棚経とは、お盆にご先祖様を迎えるため、各家々のお仏壇にお経をあげて回ること。年に一度の家庭訪問ともいえる夏の行事。
特にふるさとの宅配便のように楽しみに待っていて下さる都市部の方々との時間は、今年も僕の心に多くの彩りを与えてくれた。
あるお宅では、過酷な闘病生活のお話を聞いた。癌、くも膜下出血など、度重なる身内の病。それと必死に闘っていく家族。生きるという意欲が永らえさせる命。僕はただ胸を熱くして、うなずくのみだった。
病と闘う側、看病する側、それぞれのお話を伺いながら思った。病はたしかになった人しかわからない。だが苦しみも痛みも一人だけじゃなく、家族全員が共有しているのだと。きっとこの方たちの人生のページは、多くの試練と立ち向かっている分、ものすごく分厚いものになっているんだろうな。
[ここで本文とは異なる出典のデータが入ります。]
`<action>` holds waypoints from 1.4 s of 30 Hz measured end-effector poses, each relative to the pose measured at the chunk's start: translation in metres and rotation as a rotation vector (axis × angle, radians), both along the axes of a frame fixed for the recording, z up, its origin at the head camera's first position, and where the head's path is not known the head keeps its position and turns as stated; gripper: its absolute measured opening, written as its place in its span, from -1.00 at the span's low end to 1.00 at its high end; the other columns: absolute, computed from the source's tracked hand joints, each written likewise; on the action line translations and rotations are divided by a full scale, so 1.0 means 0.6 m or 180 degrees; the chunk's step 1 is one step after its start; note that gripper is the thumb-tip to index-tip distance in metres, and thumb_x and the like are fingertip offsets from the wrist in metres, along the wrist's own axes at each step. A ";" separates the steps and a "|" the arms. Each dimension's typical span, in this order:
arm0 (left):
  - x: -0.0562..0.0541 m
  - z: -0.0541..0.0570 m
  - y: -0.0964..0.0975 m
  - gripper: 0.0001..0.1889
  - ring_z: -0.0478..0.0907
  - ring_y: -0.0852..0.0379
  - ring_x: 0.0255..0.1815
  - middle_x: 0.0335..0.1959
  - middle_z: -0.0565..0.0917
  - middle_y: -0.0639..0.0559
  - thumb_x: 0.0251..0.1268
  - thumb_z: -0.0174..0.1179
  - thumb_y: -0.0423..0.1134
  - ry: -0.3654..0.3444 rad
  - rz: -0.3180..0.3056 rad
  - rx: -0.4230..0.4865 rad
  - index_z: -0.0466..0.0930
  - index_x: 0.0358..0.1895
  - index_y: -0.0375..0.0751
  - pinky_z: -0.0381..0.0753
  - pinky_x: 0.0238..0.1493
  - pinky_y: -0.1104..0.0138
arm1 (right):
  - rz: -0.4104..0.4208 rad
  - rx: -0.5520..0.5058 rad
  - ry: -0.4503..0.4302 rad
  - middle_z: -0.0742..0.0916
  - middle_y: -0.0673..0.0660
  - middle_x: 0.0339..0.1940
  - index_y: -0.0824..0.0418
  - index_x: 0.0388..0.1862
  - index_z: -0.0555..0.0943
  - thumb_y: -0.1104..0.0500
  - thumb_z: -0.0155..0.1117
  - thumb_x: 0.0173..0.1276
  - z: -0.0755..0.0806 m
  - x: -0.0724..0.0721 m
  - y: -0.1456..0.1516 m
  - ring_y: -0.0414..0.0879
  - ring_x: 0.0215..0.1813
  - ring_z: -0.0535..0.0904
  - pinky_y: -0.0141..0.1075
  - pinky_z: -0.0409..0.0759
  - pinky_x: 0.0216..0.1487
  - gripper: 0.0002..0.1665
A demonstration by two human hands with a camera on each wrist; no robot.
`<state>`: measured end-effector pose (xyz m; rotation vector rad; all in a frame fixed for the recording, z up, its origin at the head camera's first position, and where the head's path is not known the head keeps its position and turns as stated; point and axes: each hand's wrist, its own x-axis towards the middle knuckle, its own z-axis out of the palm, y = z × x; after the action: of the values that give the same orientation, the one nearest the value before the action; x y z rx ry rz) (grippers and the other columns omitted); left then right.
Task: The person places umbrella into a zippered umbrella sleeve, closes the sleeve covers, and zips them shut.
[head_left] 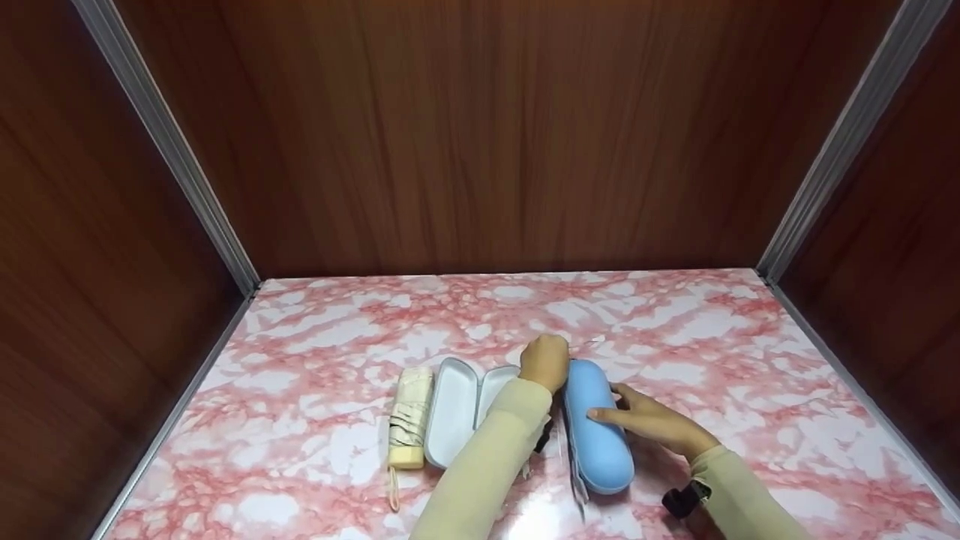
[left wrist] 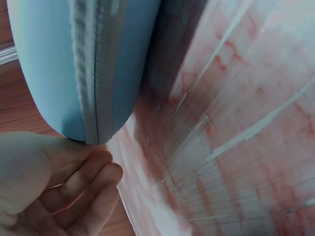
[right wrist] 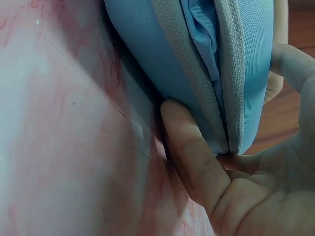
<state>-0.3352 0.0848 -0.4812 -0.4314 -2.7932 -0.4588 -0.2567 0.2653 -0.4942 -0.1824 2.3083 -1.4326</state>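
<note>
A long, rounded light-blue zip case [head_left: 598, 427] lies on the marbled table. My right hand [head_left: 652, 420] holds its right side, thumb on top and fingers lower down. The right wrist view shows a finger [right wrist: 184, 137] against the case and the zipper [right wrist: 231, 83] parted there, with blue fabric in the gap. At the case's far end, my left hand [head_left: 546, 364] has its fingers curled and pinches at the end of the zipper [left wrist: 96, 98]; any pull tab is hidden. The zipper looks closed in the left wrist view.
Left of my left forearm lies an opened pale hard case [head_left: 452, 420], partly covered by the sleeve [head_left: 487, 457]. Beside it is a folded cream umbrella [head_left: 410, 412] with a wrist loop. Dark wood panels [head_left: 480, 135] enclose the marbled red-and-white table [head_left: 322, 337] at the back and sides.
</note>
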 end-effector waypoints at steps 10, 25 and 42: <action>0.017 0.012 -0.029 -0.77 0.54 0.13 -0.53 -0.60 0.61 0.09 0.26 0.23 -0.29 -0.0712 -0.0283 0.0649 0.64 -0.59 -0.14 0.53 -0.45 0.29 | -0.0055 -0.0027 -0.0038 0.36 0.54 0.41 0.38 0.58 -0.01 -0.20 0.33 0.35 -0.007 -0.001 0.001 0.38 0.40 0.31 0.22 0.30 0.35 0.14; 0.065 0.019 -0.059 -0.74 0.72 -0.16 -0.43 -0.44 0.71 -0.26 0.35 0.14 -0.07 -0.2398 -0.0508 0.1738 0.50 -0.40 -0.19 0.72 -0.37 0.11 | -0.0014 0.0049 -0.0048 0.38 0.52 0.39 0.40 0.58 -0.03 -0.23 0.30 0.36 -0.002 0.000 0.002 0.36 0.41 0.31 0.22 0.29 0.35 0.16; 0.094 -0.006 -0.049 -0.38 0.63 -0.07 -0.19 -0.12 0.58 -0.16 0.16 0.36 -0.09 -0.2738 -0.0670 0.2705 0.41 0.16 -0.45 0.69 -0.18 0.01 | 0.0092 -0.0177 -0.0074 0.37 0.52 0.39 0.40 0.58 -0.06 -0.15 0.31 0.38 -0.005 -0.004 -0.003 0.34 0.37 0.36 0.15 0.40 0.30 0.12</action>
<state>-0.2788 0.0555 -0.4846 -0.3642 -2.8510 -2.1865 -0.2590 0.2636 -0.4969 -0.2133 2.2398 -1.4778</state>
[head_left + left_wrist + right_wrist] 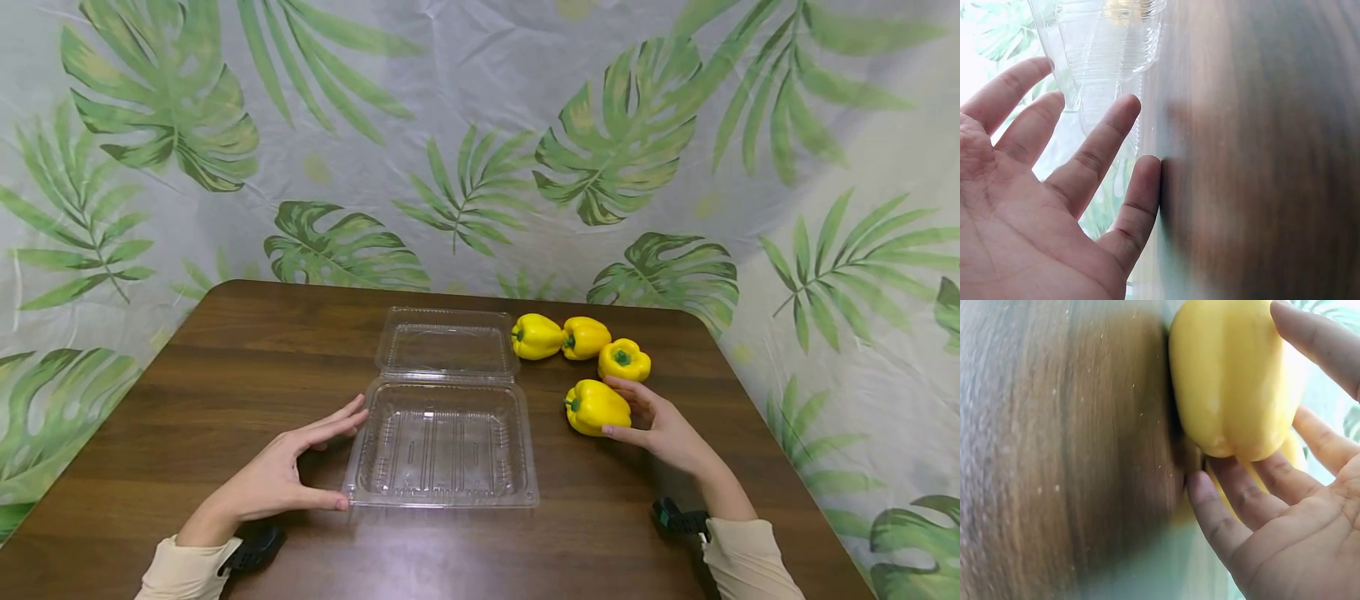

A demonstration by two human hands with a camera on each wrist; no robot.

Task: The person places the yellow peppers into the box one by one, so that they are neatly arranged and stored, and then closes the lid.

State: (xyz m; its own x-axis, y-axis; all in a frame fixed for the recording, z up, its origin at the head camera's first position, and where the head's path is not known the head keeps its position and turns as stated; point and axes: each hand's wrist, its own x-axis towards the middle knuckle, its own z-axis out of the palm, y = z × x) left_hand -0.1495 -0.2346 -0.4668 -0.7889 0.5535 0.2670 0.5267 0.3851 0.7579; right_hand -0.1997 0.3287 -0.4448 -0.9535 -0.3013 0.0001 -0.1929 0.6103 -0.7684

帰り際に笑顔で、「今日は田舎の話ができて楽しかった。それに病気の話も聞いてもらえて嬉しかったし、なんかスッとしました」。そんな言葉をかけて下さった時、僕も嬉しかったし、なんだかスッとした。
またあるお宅では、普段はおばあさん一人で住んでおられる小さな家に子供達夫婦が大勢集って、毎年法事のようになっている。おばあさんが毎年嬉しそうに言う。「今年もみんなが来てくれました」。友人にも恵まれ、カラオケ、温泉、旅行など実に毎日を楽しんでおられる様子を生き生きとした表情で語っておられた。
そのおばあさんが、今年は少し元気がないとのこと。聞けば、仲良くしていた近所の友達が亡くなり、どうも心が沈んでいるとのこと。子供さん達は何とか元気に戻ってもらいたいと奮闘中で、病院に連れて行ってみたり、気晴らしに映画に連れて行ってみたり、新たな趣味や生きがいを見つけさせようと助力したり・・・。いい家族だな~って思う。おばあさん、どうか来年の棚行の時には元気な姿を見せてくださいよ。
他にも、去年行った時には娘が来年40才になるけど一人でいることが不安なんだと語っていた夫婦が、今年は嬉しそうに結婚式の写真を見せてくれた。
同じように、37才の息子がまだ一人なんだと心配していたお母さん。今年はニコニコと息子さんの隣に座る女性を紹介してくれた。「今年は家族が一人増えました。」
また別のお宅では、亡くなった娘さんの思い出話を涙を浮かべながら語るご夫婦。「娘は冷え性だったから、仕事から帰ると手が冷たくなってて・・・。すると真っ先に認知症で寝ているおばあちゃんのふとんに潜り込むんです。そんな年寄りのところに入らんでも、こたつに入ればいいやろって私らが言うんですけど、必ずおばあちゃんにくっついて、手を温めたり、じゃれあったり・・・。ほんとに優しい子でした」。仏壇には、おばあちゃんと娘さんの位牌が仲良く並んでいる。
人の数だけエピソードがある。嬉しいこと。楽しいこと。悲しいこと。辛いこと。だけどみんな前向きに生きようと、必死に手を合わせている。
僕は、様々な家族の思いを背中に受け、一生懸命おつとめをする。
見つめる先には先祖代々の位牌。過去を振り返るといろいろとあっただろう。永い世代を越えて、ずっと順風満帆だったなどということはありえない。深い悲しみも、大いなる絶望も、押し寄せる大きな波を全て乗り越えて来たからこそ、今の自分がある。この命までつながっているんだ。
ヒシヒシと感じる命の重みで胸がいっぱいになりながら、棚経は進んでいく。
「生まれ変わり死に変わり、永遠の過去の命を受け継いで、私たちは今、自分の番を生きている。それが私の命です。それがあなたの命です。」
お経に共鳴し、キラキラと輝いている過去の命が、あなたには見えるだろうか。